> **Activity**: Without the pictures, set down everything in the listing exactly.
***
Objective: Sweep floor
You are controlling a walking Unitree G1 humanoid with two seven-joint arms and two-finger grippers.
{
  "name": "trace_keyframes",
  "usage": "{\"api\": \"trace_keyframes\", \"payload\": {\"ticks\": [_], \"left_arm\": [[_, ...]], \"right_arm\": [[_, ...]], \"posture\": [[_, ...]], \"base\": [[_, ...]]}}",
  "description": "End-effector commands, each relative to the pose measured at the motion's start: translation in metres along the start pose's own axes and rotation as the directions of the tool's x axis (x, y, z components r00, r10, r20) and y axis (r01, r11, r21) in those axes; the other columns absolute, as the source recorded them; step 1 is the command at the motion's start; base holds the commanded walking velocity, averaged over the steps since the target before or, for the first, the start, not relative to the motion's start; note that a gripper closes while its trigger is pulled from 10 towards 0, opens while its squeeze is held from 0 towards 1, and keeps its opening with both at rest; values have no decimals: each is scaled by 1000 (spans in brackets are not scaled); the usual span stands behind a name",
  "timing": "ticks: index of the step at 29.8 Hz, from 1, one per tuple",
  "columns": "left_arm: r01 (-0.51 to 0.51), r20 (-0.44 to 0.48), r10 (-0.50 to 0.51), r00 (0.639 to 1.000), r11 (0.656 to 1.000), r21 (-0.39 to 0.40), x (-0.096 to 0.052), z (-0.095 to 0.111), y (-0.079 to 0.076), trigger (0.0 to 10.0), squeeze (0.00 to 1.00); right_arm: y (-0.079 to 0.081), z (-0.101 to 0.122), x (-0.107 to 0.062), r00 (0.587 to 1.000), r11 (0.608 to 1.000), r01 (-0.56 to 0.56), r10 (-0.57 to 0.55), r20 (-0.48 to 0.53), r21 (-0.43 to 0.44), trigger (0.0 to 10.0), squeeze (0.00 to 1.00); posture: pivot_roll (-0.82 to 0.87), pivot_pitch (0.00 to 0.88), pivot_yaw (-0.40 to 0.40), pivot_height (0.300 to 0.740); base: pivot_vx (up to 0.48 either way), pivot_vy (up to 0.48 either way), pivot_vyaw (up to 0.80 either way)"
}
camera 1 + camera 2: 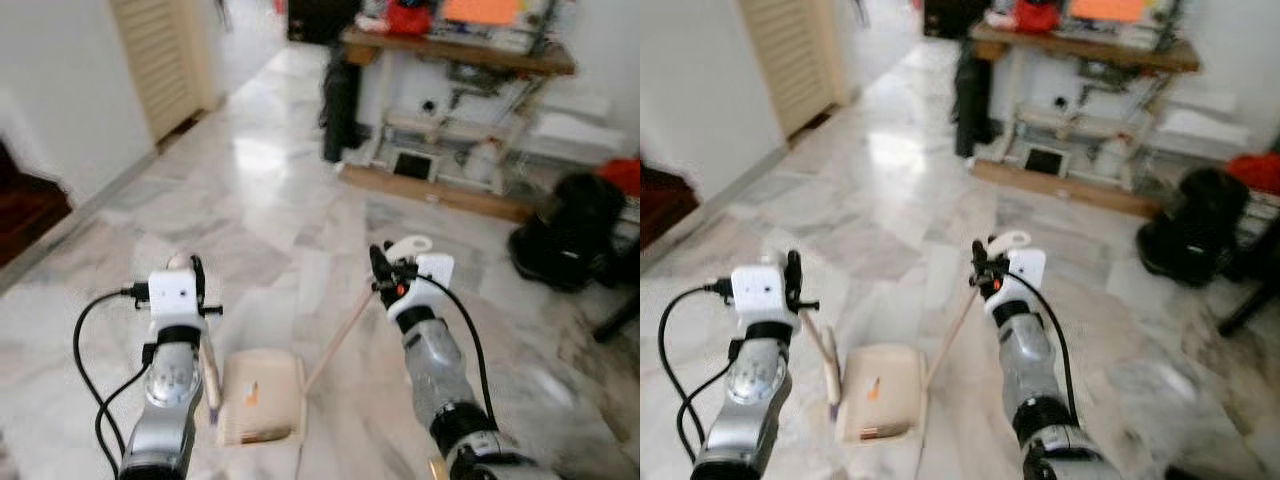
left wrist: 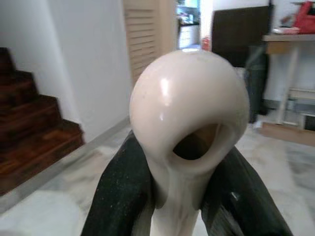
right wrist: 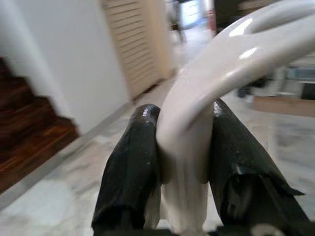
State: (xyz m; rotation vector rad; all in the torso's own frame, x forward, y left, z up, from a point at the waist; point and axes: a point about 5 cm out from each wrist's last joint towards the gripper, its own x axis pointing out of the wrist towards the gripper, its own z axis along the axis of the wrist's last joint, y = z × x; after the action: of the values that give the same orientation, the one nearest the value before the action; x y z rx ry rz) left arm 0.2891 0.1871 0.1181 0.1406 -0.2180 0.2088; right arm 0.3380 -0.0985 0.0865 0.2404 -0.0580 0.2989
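Dustpan [image 1: 262,398]: flat on the marble floor [image 1: 300,200] between both arms, nearest the robot.
Left gripper [image 2: 189,191]: clamped on the dustpan handle [image 2: 189,118], directly above the pan.
Right gripper [image 3: 184,167]: clamped on the broom handle [image 1: 340,335].
Key relation: broom shaft slants down-left to the pan's right edge.

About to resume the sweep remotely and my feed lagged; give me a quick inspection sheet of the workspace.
Surface: pale marble floor, glossy.
Job's things: cream dustpan flat on the floor between the arms; long cream handle slanting down to the dustpan's edge; its broom head hidden.
Clutter: small orange bit inside the dustpan.
Grippers: left gripper shut on dustpan handle; right gripper shut on looped handle end.
Cables: black cable looping off left arm; another along right arm.
Surroundings: wooden shelf unit, louvred door, dark stairs, black bag.
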Motion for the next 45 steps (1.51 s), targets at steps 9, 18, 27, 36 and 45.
{"api": "trace_keyframes", "payload": {"ticks": [9,18,27,36,45], "left_arm": [[12,60,-11,998,1000,-10,3,12,-7,10000,0],[19,59,-19,998,1000,-4,2,11,-6,10000,0],[20,52,-19,998,999,-26,2,11,-8,10000,0],[16,48,-15,999,1000,-23,2,10,-7,10000,0],[17,59,-16,998,1000,-14,1,12,-7,10000,0]], "right_arm": [[-3,10,5,999,1000,5,-6,38,13,10000,0],[3,6,5,1000,999,-7,6,28,39,10000,0],[-2,7,5,1000,999,10,-11,20,36,10000,0],[-3,7,4,1000,1000,16,-17,22,21,10000,0],[-1,7,5,1000,1000,11,-12,20,15,10000,0]], "posture": [[90,0,-63,740],[96,0,-57,740],[91,0,-54,740],[93,0,-54,740],[96,0,-56,740]], "base": [[0,0,800],[0,0,356],[0,69,0],[0,458,0],[0,0,800]]}}
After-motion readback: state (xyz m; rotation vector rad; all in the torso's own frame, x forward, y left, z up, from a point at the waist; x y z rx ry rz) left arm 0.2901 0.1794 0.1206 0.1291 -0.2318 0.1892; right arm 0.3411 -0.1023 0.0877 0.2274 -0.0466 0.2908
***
> **Written response**:
Objective: Sweep floor
You are controlling a walking Unitree G1 humanoid with two seven-joint arms and two-finger grippers.
{
  "name": "trace_keyframes",
  "usage": "{\"api\": \"trace_keyframes\", \"payload\": {\"ticks\": [_], \"left_arm\": [[_, ...]], \"right_arm\": [[_, ...]], \"posture\": [[_, ...]], \"base\": [[_, ...]]}}",
  "description": "End-effector commands, each relative to the pose measured at the motion's start: translation in metres along the start pose's own axes and rotation as the directions of the tool's x axis (x, y, z components r00, r10, r20) and y axis (r01, r11, r21) in those axes; the other columns absolute, as the source recorded them; step 1 is the command at the motion's start; base holds the commanded walking velocity, averaged over the steps since the target before or, for the first, the start, not relative to the motion's start; note that a gripper closes while its trigger is pulled from 10 towards 0, opens while its squeeze is held from 0 towards 1, and keeps its opening with both at rest; values have no decimals: each is scaled by 1000 (spans in brackets are not scaled); the usual span stands behind a name",
  "timing": "ticks: index of the step at 29.8 Hz, from 1, one per tuple",
  "columns": "left_arm: r01 (-0.51 to 0.51), r20 (-0.44 to 0.48), r10 (-0.50 to 0.51), r00 (0.639 to 1.000), r11 (0.656 to 1.000), r21 (-0.39 to 0.40), x (-0.096 to 0.052), z (-0.095 to 0.111), y (-0.079 to 0.076), trigger (0.0 to 10.0), squeeze (0.00 to 1.00); right_arm: y (-0.079 to 0.081), z (-0.101 to 0.122), x (-0.107 to 0.062), r00 (0.587 to 1.000), r11 (0.608 to 1.000), r01 (-0.56 to 0.56), r10 (-0.57 to 0.55), r20 (-0.48 to 0.53), r21 (-0.43 to 0.44), trigger (0.0 to 10.0), squeeze (0.00 to 1.00); posture: pivot_roll (-0.82 to 0.87), pivot_pitch (0.00 to 0.88), pivot_yaw (-0.40 to 0.40), pivot_height (0.300 to 0.740); base: pivot_vx (up to 0.48 either way), pivot_vy (up to 0.48 either way), pivot_vyaw (up to 0.80 either way)"
}
camera 1 + camera 2: 
left wrist: 
right wrist: 
State: (xyz m; rotation vector rad; all in the torso's own frame, x forward, y left, z up, from a point at the waist; point and axes: a point about 5 cm out from each wrist's last joint towards the gripper, its own x axis pointing out of the wrist towards the gripper, its own z axis along the axis of the wrist's last joint, y = z × x; after the action: of the values that give the same orientation, the one nearest the value before the action; x y z rx ry rz) left arm 0.2891 0.1871 0.1181 0.1406 -0.2180 0.2088; right arm 0.3380 -0.0985 0.0865 0.2404 -0.0580 0.2989
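Dustpan [image 1: 262,398]: flat on the marble floor [image 1: 300,200] between both arms, nearest the robot.
Left gripper [image 2: 189,191]: clamped on the dustpan handle [image 2: 189,118], directly above the pan.
Right gripper [image 3: 184,167]: clamped on the broom handle [image 1: 340,335].
Key relation: broom shaft slants down-left to the pan's right edge.

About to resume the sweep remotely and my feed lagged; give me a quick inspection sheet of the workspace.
Surface: pale marble floor, glossy.
Job's things: cream dustpan flat on the floor between the arms; long cream handle slanting down to the dustpan's edge; its broom head hidden.
Clutter: small orange bit inside the dustpan.
Grippers: left gripper shut on dustpan handle; right gripper shut on looped handle end.
Cables: black cable looping off left arm; another along right arm.
Surroundings: wooden shelf unit, louvred door, dark stairs, black bag.
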Motion for the next 45 steps (1.51 s), targets at steps 9, 18, 27, 36 and 45.
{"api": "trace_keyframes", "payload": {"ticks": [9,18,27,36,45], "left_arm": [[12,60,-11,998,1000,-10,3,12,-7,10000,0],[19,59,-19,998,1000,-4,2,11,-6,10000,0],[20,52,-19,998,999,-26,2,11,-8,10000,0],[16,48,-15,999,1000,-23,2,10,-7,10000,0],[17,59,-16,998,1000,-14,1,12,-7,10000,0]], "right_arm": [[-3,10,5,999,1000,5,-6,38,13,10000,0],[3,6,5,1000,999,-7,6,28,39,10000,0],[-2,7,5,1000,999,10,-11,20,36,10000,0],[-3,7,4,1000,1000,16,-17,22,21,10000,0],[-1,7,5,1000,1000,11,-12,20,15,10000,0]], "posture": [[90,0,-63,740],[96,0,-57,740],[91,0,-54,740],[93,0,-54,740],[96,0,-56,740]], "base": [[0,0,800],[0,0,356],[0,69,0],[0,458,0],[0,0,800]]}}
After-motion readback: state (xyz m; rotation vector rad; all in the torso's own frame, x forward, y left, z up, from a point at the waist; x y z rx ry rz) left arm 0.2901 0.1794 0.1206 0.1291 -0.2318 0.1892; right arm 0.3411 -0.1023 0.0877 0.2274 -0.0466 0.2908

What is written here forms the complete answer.